### [About this exercise]
Output the records precisely as they stand. Pictures are to be skipped.

(Entries taken from a collection)
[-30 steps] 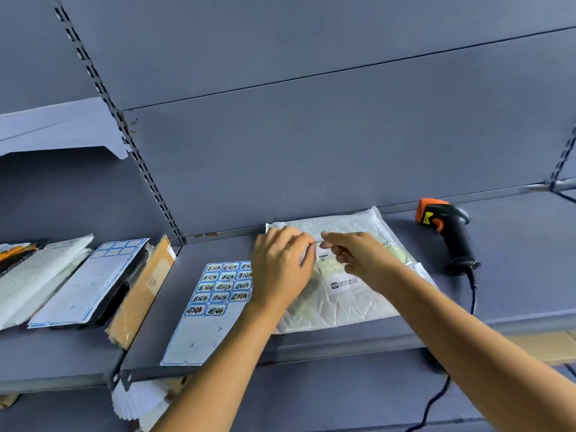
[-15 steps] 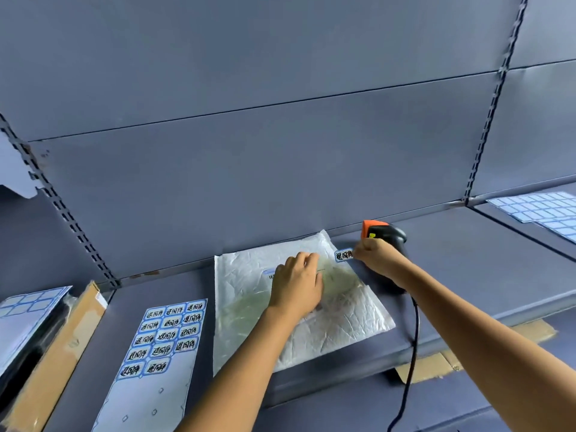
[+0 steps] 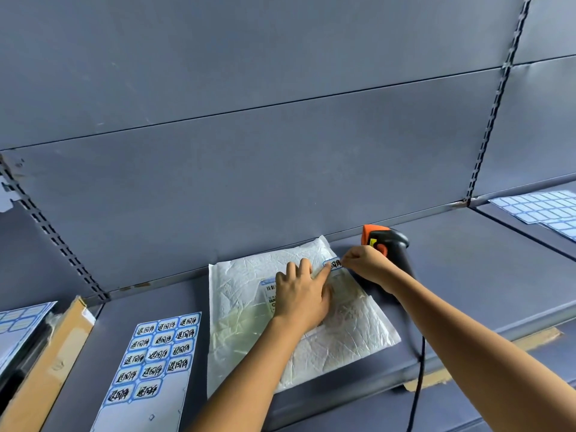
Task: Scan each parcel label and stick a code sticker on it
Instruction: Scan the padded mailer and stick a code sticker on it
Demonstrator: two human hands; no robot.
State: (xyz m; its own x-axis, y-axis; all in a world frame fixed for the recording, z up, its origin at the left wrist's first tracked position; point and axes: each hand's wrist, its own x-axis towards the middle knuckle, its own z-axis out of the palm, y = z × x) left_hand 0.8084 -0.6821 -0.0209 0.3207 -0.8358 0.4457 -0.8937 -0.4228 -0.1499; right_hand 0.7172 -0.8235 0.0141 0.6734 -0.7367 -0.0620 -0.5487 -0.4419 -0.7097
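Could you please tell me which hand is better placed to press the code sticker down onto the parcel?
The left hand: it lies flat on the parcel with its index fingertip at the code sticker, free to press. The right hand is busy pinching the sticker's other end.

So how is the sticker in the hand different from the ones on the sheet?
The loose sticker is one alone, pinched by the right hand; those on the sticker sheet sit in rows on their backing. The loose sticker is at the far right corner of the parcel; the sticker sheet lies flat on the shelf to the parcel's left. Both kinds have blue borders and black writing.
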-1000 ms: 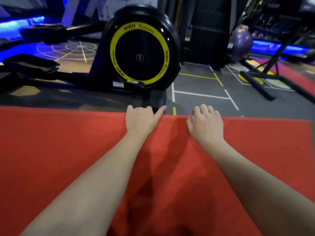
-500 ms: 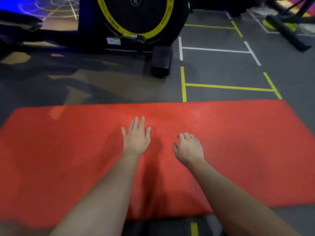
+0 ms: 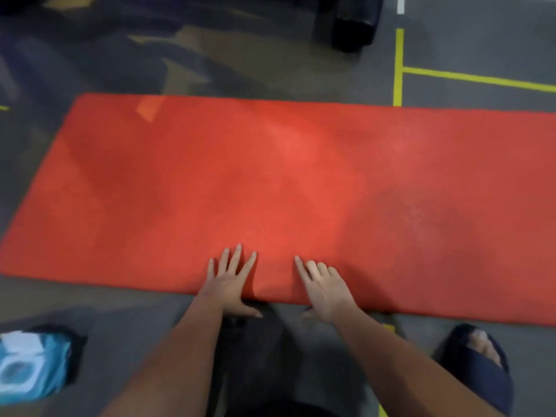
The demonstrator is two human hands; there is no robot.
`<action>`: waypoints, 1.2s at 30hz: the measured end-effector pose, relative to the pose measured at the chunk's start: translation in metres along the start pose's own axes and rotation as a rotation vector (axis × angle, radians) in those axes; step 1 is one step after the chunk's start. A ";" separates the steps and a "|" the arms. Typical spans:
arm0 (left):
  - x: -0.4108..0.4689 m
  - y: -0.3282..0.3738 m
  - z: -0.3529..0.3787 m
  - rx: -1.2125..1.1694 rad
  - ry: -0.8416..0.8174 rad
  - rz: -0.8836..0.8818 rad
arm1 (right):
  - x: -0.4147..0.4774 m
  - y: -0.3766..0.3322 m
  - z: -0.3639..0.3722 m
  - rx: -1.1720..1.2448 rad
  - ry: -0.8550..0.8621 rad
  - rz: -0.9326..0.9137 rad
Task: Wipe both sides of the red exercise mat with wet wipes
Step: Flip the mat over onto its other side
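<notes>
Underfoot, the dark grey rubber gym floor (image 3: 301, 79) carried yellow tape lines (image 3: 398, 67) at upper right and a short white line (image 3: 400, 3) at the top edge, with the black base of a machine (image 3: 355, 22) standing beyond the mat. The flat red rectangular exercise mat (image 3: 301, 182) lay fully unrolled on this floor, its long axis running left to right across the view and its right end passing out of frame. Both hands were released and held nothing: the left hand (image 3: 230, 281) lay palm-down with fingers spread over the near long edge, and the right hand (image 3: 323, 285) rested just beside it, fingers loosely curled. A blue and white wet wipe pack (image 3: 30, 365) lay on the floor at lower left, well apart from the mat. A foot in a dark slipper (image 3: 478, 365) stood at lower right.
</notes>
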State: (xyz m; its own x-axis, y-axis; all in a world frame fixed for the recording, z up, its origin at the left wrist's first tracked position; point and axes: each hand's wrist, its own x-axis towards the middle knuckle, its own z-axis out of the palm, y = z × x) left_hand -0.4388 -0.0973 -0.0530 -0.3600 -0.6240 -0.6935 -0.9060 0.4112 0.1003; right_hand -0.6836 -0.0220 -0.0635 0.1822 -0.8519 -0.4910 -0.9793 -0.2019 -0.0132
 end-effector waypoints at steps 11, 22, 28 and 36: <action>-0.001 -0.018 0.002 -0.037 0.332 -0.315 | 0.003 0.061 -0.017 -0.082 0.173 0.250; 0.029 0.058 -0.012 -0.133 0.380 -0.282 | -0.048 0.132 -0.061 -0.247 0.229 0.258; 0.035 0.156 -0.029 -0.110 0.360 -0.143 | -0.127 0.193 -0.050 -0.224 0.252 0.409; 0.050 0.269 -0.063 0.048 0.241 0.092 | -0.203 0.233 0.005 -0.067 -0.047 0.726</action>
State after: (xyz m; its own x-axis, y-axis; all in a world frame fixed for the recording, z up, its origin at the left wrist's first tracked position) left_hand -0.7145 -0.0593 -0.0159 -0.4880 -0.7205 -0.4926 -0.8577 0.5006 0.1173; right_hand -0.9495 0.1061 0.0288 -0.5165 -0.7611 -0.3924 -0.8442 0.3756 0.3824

### [Output below]
[-30 steps] 
[-15 steps] 
[+0 steps] 
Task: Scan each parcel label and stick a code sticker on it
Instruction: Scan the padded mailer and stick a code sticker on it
Demonstrator: two human hands; no robot.
State: (xyz m; its own x-axis, y-axis; all in a world frame fixed for the recording, z up, its origin at the left wrist's first tracked position; point and axes: each hand's wrist, its own x-axis towards the middle knuckle, its own z-axis out of the palm, y = z × x) left_hand 0.8084 -0.6821 -0.0209 0.3207 -0.8358 0.4457 -0.8937 -0.4228 -0.1499; right_hand 0.7172 -0.8235 0.0141 0.6734 -0.7367 -0.0620 -0.5487 -0.4419 -0.7097
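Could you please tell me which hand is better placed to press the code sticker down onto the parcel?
The left hand: it lies flat on the parcel with its index fingertip at the code sticker, free to press. The right hand is busy pinching the sticker's other end.

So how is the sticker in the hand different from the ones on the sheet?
The loose sticker is one alone, pinched by the right hand; those on the sticker sheet sit in rows on their backing. The loose sticker is at the far right corner of the parcel; the sticker sheet lies flat on the shelf to the parcel's left. Both kinds have blue borders and black writing.
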-1000 ms: 
-500 ms: 
+0 ms: 
The demonstrator is two human hands; there is no robot.
`<action>`: waypoints, 1.2s at 30hz: the measured end-effector pose, relative to the pose measured at the chunk's start: translation in metres along the start pose's own axes and rotation as a rotation vector (axis × angle, radians) in those axes; step 1 is one step after the chunk's start. A ";" separates the steps and a "|" the arms. Typical spans:
arm0 (left):
  - x: -0.4108..0.4689 m
  - y: -0.3282..0.3738 m
  - z: -0.3529..0.3787 m
  - rx: -1.2125..1.1694 rad
  - ry: -0.8416..0.8174 rad
  - rz: -0.8836..0.8818 rad
arm1 (right):
  - x: -0.4147..0.4774 m
  - y: -0.3766..0.3322 m
  - z: -0.3639..0.3722 m
  - rx: -1.1720..1.2448 rad
  - ry: -0.8550..0.8621 rad
  - rz: -0.9326..0.9137 rad
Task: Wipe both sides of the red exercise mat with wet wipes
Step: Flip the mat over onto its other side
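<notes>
Underfoot, the dark grey rubber gym floor (image 3: 301, 79) carried yellow tape lines (image 3: 398, 67) at upper right and a short white line (image 3: 400, 3) at the top edge, with the black base of a machine (image 3: 355, 22) standing beyond the mat. The flat red rectangular exercise mat (image 3: 301, 182) lay fully unrolled on this floor, its long axis running left to right across the view and its right end passing out of frame. Both hands were released and held nothing: the left hand (image 3: 230, 281) lay palm-down with fingers spread over the near long edge, and the right hand (image 3: 323, 285) rested just beside it, fingers loosely curled. A blue and white wet wipe pack (image 3: 30, 365) lay on the floor at lower left, well apart from the mat. A foot in a dark slipper (image 3: 478, 365) stood at lower right.
</notes>
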State: (xyz m; its own x-axis, y-axis; all in a world frame fixed for the recording, z up, its origin at the left wrist's first tracked position; point and axes: each hand's wrist, its own x-axis towards the middle knuckle, its own z-axis out of the palm, y = z × x) left_hand -0.4388 -0.0973 -0.0530 -0.3600 -0.6240 -0.6935 -0.9060 0.4112 0.1003; right_hand -0.6836 -0.0220 -0.0635 0.1822 -0.8519 -0.4910 -0.9793 -0.2019 -0.0132
 end-effector waypoints at steps 11, 22, 28 and 36: <action>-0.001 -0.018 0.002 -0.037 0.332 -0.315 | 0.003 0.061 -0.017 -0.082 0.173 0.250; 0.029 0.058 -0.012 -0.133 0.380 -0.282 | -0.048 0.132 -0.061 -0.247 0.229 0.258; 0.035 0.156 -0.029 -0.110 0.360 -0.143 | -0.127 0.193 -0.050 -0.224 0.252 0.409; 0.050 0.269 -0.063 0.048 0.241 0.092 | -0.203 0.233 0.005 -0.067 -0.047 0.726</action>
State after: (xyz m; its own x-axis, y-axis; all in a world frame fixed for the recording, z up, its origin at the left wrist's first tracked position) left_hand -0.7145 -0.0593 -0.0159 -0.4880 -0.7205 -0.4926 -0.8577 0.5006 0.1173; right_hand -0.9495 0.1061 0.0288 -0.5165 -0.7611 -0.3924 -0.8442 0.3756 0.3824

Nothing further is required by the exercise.